### Problem to solve
The data must be copied over exactly and in full.
--
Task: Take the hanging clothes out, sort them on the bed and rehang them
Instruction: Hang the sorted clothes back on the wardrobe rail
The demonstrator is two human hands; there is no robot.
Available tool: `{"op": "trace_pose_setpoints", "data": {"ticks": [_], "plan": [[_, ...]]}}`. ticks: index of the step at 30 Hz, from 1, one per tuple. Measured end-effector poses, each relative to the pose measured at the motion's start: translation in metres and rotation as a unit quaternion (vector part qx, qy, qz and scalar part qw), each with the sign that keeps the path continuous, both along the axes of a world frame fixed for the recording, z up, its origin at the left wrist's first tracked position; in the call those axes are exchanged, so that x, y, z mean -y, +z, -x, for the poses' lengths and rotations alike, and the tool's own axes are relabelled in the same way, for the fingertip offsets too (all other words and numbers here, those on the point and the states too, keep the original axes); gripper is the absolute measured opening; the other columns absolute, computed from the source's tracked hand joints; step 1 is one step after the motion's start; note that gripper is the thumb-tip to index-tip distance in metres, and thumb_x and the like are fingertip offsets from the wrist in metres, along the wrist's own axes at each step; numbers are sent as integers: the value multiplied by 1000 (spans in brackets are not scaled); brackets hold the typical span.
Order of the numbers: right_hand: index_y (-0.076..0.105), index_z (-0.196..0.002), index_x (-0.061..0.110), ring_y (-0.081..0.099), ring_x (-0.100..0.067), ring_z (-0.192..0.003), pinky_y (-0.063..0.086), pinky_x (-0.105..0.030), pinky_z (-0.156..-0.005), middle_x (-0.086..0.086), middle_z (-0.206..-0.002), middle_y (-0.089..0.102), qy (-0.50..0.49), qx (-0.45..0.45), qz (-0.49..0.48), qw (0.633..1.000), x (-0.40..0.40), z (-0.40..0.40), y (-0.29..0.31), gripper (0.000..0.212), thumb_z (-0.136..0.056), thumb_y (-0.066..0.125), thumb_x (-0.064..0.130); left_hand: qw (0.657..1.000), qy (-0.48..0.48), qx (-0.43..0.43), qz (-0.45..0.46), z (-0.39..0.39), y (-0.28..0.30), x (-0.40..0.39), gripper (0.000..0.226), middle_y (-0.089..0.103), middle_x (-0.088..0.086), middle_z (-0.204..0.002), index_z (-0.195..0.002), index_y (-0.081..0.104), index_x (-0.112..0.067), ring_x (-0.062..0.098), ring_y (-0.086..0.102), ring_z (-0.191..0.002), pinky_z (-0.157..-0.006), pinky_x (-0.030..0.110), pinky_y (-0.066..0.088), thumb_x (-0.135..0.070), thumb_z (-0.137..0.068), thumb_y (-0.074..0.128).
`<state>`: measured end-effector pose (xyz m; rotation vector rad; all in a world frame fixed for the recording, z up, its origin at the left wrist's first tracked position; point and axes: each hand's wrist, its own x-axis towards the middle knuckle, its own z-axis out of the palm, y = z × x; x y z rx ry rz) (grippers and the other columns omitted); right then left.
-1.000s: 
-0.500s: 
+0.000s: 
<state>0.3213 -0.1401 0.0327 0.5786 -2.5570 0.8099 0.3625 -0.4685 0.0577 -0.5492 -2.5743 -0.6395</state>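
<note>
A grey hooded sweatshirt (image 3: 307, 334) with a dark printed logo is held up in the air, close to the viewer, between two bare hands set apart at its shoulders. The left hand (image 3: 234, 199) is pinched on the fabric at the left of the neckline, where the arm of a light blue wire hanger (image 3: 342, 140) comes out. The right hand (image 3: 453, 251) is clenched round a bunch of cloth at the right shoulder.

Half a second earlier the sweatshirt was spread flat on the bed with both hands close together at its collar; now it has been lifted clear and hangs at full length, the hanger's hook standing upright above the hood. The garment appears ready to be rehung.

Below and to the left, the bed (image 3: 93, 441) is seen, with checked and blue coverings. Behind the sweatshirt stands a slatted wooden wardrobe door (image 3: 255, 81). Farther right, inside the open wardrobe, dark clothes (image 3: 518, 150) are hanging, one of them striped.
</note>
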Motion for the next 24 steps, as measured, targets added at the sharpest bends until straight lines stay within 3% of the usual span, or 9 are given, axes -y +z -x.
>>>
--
### Solution to the problem
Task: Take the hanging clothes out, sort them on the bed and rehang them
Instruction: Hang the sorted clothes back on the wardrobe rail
The demonstrator is two human hands; there is no robot.
Available tool: `{"op": "trace_pose_setpoints", "data": {"ticks": [_], "plan": [[_, ...]]}}`. ticks: index of the step at 30 Hz, from 1, one per tuple. Measured end-effector poses, each relative to the pose measured at the motion's start: translation in metres and rotation as a unit quaternion (vector part qx, qy, qz and scalar part qw), each with the sign that keeps the path continuous, both along the axes of a world frame fixed for the recording, z up, its origin at the left wrist's first tracked position; in the call those axes are exchanged, so that x, y, z mean -y, +z, -x, for the poses' lengths and rotations alike, and the tool's own axes are relabelled in the same way, for the fingertip offsets too (all other words and numbers here, those on the point and the states too, keep the original axes); gripper is the absolute measured opening; the other columns absolute, computed from the source's tracked hand joints; step 1 is one step after the motion's start; note that gripper is the thumb-tip to index-tip distance in metres, and thumb_x and the like are fingertip offsets from the wrist in metres, along the wrist's own axes at each step; numbers are sent as integers: the value multiplied by 1000 (spans in brackets are not scaled); brackets hold the typical span.
Order of the numbers: right_hand: index_y (-0.076..0.105), index_z (-0.196..0.002), index_x (-0.061..0.110), ring_y (-0.081..0.099), ring_x (-0.100..0.067), ring_z (-0.192..0.003), pinky_y (-0.063..0.086), pinky_x (-0.105..0.030), pinky_z (-0.156..-0.005), middle_x (-0.086..0.086), middle_z (-0.206..-0.002), middle_y (-0.089..0.102), qy (-0.50..0.49), qx (-0.45..0.45), qz (-0.49..0.48), qw (0.633..1.000), x (-0.40..0.40), z (-0.40..0.40), y (-0.29..0.31), gripper (0.000..0.212), thumb_z (-0.136..0.056), thumb_y (-0.066..0.125), thumb_x (-0.064..0.130); left_hand: qw (0.657..1.000), qy (-0.48..0.48), qx (-0.43..0.43), qz (-0.45..0.46), z (-0.39..0.39), y (-0.28..0.30), x (-0.40..0.39), gripper (0.000..0.226), middle_y (-0.089..0.103), middle_x (-0.088..0.086), middle_z (-0.204..0.002), index_z (-0.195..0.002), index_y (-0.081..0.104), index_x (-0.112..0.067), ring_x (-0.062..0.098), ring_y (-0.086..0.102), ring_z (-0.191..0.002), pinky_z (-0.157..-0.006), pinky_x (-0.030..0.110), pinky_y (-0.066..0.088), thumb_x (-0.135..0.070), thumb_z (-0.137..0.068), thumb_y (-0.074..0.128).
`<state>`: measured end-effector pose (xyz m; rotation vector rad; all in a world frame fixed for the recording, z up, its origin at the left wrist's first tracked position; point and axes: each hand's wrist, its own x-axis towards the middle knuckle, its own z-axis out of the palm, y = z × x; x y z rx ry rz) (grippers and the other columns omitted); right then left.
-1.000s: 
-0.500s: 
+0.000s: 
<state>0.3213 -0.1401 0.0327 0.5786 -2.5570 0.8099 0.3625 -0.4685 0.0577 -0.5492 -2.5743 -0.6395</state>
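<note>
A grey hooded sweatshirt (image 3: 307, 334) with a dark printed logo is held up in the air, close to the viewer, between two bare hands set apart at its shoulders. The left hand (image 3: 234, 199) is pinched on the fabric at the left of the neckline, where the arm of a light blue wire hanger (image 3: 342, 140) comes out. The right hand (image 3: 453, 251) is clenched round a bunch of cloth at the right shoulder.

Half a second earlier the sweatshirt was spread flat on the bed with both hands close together at its collar; now it has been lifted clear and hangs at full length, the hanger's hook standing upright above the hood. The garment appears ready to be rehung.

Below and to the left, the bed (image 3: 93, 441) is seen, with checked and blue coverings. Behind the sweatshirt stands a slatted wooden wardrobe door (image 3: 255, 81). Farther right, inside the open wardrobe, dark clothes (image 3: 518, 150) are hanging, one of them striped.
</note>
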Motion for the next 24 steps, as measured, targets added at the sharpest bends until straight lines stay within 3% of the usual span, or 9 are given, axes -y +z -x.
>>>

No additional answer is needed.